▸ **What is being asked**: Please return the full listing word for word, leaving out any pictures.

▸ **Given material**:
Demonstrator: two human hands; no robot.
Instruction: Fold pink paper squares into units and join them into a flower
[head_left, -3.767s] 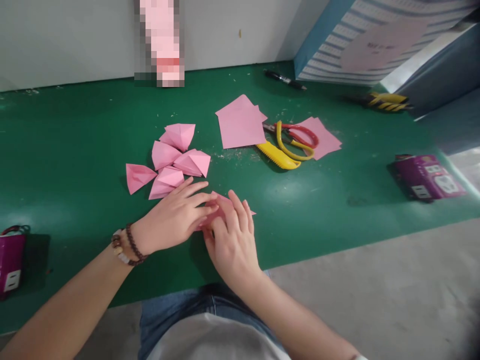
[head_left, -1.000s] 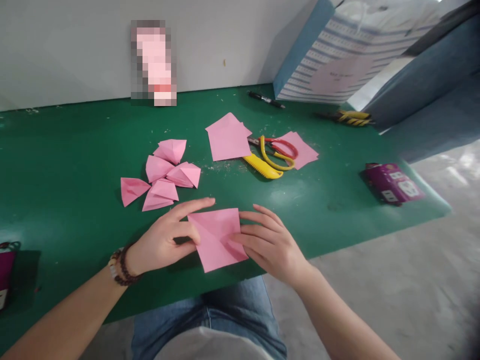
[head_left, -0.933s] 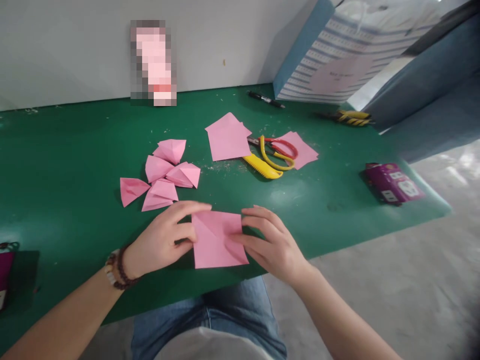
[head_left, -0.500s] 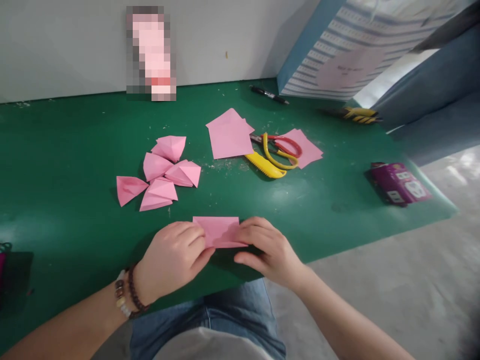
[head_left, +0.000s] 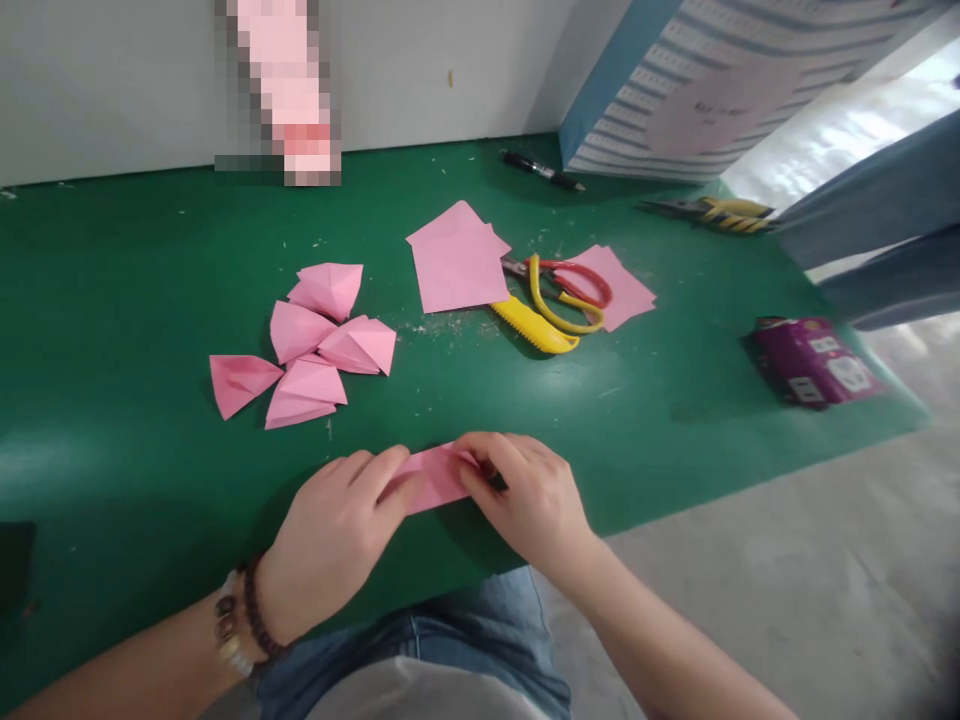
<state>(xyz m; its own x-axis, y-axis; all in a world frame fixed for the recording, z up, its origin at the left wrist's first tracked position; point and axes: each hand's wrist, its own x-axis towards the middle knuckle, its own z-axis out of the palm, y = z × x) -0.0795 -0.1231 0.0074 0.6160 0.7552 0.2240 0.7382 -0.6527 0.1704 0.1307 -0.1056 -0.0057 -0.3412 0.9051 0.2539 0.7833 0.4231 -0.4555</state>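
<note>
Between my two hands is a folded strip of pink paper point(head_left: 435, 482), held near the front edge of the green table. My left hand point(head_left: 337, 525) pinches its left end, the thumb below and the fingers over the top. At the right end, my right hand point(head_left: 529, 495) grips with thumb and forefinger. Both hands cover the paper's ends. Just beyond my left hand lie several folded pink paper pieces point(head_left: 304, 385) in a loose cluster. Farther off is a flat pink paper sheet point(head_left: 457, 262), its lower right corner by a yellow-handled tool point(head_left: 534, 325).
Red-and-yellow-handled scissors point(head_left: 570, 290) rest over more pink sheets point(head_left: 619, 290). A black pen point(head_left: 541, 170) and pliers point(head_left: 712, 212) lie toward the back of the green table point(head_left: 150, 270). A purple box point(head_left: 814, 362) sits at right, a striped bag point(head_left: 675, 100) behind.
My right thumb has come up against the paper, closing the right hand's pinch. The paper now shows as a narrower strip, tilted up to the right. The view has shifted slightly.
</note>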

▸ **Solution for this task**:
Demonstrator: two human hands; no robot.
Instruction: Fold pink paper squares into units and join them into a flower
[head_left, -3.767s] 
[head_left, -1.000s] 
[head_left, -0.933s] 
[head_left, -0.500s] 
[head_left, +0.000s] 
<state>(xyz m; its own x-axis, y-axis; all in a world frame fixed for the recording, z up, its origin at the left wrist's first tracked position; point and axes: each hand's wrist, its own x-axis towards the middle knuckle, its own z-axis out of the palm, y = z × x) -0.0795 -0.1231 0.0074 0.6160 0.7552 0.2240 0.7382 -0.6527 0.1704 0.1307 -0.1056 -0.0057 -0.3412 0.9051 0.2539 0.7833 0.4231 -0.4555</state>
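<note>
Between my two hands is a folded strip of pink paper point(head_left: 435, 482), held near the front edge of the green table. My left hand point(head_left: 337, 525) pinches its left end, the thumb below and the fingers over the top. At the right end, my right hand point(head_left: 529, 495) grips with thumb and forefinger. Both hands cover the paper's ends. Just beyond my left hand lie several folded pink paper pieces point(head_left: 304, 385) in a loose cluster. Farther off is a flat pink paper sheet point(head_left: 457, 262), its lower right corner by a yellow-handled tool point(head_left: 534, 325).
Red-and-yellow-handled scissors point(head_left: 570, 290) rest over more pink sheets point(head_left: 619, 290). A black pen point(head_left: 541, 170) and pliers point(head_left: 712, 212) lie toward the back of the green table point(head_left: 150, 270). A purple box point(head_left: 814, 362) sits at right, a striped bag point(head_left: 675, 100) behind.
My right thumb has come up against the paper, closing the right hand's pinch. The paper now shows as a narrower strip, tilted up to the right. The view has shifted slightly.
</note>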

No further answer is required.